We spent hours peeling and chopping vegetables. We boiled pasta that passed from rigid to rubbery without ever pausing on edible. We simmered beans in gigantic, industrial pots; the whole house stank from our farts, and the house's ancient plumbing system suffered. We washed mountains of mismatched plates and cracked cups in greasy, lukewarm water.

There were other responsibilities to aspire toward, too, of course. Responsibilities that lay outside the house. There was dumpster-diving behind supermarkets and collecting roadside bottles and cans for the deposits. There was walking to the laundromat, two miles there and two miles back, with sixty-pound bags of dirty clothes, a trek that Brother Malachi had dubbed "The Pilgrimage of Purification." There was working prayer tables at hospitals and strip malls. But you didn't qualify for these until you had renounced the world, and you couldn't renounce the world until you'd been baptized, received your new name.

In the evenings, we did Bible studies. Brother Malachi skewed heavily toward the Old Testament, though from time to time, he did make selective raids on Revelation and a few of the more colorful sheep and goats passages from the Gospels.

"Proverbs, chapter twenty‑three, verse two," he'd announce. "Sister Penury, you will read it for us."

A host of invisible seraphim, brandishing bright pink Mylar party balloons, descended from the sky to sprinkle fairy dust on Penury's head. “‘Put a knife to your throat if you are given to appetite,’” she intoned.

"Amen," Malachi said.

A synchronized chorus of "Amens" rose from around the table.

I stayed quiet.

Malachi noticed. "What does the outside world try to make us think about appetite, Sister Beholden?" he asked.

"I don't know," I said. "I mean, are you talking end-stage capitalism?

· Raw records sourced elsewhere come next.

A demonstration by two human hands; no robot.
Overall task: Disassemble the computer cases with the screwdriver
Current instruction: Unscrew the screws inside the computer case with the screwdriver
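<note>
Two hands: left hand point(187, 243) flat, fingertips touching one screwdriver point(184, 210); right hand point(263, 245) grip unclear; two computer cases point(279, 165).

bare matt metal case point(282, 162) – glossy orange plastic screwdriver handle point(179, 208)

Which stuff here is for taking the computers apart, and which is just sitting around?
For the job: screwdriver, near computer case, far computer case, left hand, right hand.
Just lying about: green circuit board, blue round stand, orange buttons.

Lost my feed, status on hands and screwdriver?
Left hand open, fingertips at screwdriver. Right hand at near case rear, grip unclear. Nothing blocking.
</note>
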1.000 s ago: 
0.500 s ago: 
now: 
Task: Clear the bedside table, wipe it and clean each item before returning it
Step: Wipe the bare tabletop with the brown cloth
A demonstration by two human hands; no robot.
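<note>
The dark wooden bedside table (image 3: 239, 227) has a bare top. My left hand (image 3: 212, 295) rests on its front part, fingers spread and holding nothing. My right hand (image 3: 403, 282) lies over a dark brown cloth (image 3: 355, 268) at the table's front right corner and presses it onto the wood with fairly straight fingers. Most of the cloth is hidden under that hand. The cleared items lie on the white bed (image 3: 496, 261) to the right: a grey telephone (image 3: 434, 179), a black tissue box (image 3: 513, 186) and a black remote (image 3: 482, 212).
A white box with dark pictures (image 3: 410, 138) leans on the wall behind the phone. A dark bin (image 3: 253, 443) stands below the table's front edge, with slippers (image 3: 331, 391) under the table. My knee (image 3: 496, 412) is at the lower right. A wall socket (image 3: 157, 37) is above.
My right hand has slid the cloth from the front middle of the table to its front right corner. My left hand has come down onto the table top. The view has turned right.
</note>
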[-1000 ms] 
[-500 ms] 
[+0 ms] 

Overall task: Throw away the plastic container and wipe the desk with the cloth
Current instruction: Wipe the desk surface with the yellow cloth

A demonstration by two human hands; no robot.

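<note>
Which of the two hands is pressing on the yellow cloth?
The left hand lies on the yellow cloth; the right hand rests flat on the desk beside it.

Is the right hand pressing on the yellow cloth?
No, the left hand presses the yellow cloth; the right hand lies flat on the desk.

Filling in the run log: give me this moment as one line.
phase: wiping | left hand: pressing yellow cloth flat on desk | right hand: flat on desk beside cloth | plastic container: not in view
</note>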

Supplier-induced demand? Appetites should be fulfilled. That's how the GDP keeps expanding."

He smiled at me. The mouse was lying down in front of the cat! “Exactly. The world says indulge. The world says, ‘You’ve had a hard shift in the ICU, you deserve a venti caramel abomination.’ The world says, ‘You are owed.’”

He tapped the page with one long finger. “But the Word says, ‘Put a knife to your throat.’ Now—does that mean we're supposed to slit our own throats over a bowl of oatmeal?”

A couple of the acolytes chuckled dutifully.

“No,” said Malachi. “It means we are to be as ruthless with our appetites as a man with a knife is with a rope. Appetite is the rope. The knife is discipline.” He let the image hang there. “You cut the rope, or the rope drags you.”

He gazed down the table, where a plump young man named Brother Asaph sat hunched, hands folded. “Brother Asaph, when you were living in Babylon, what was your favorite meal?”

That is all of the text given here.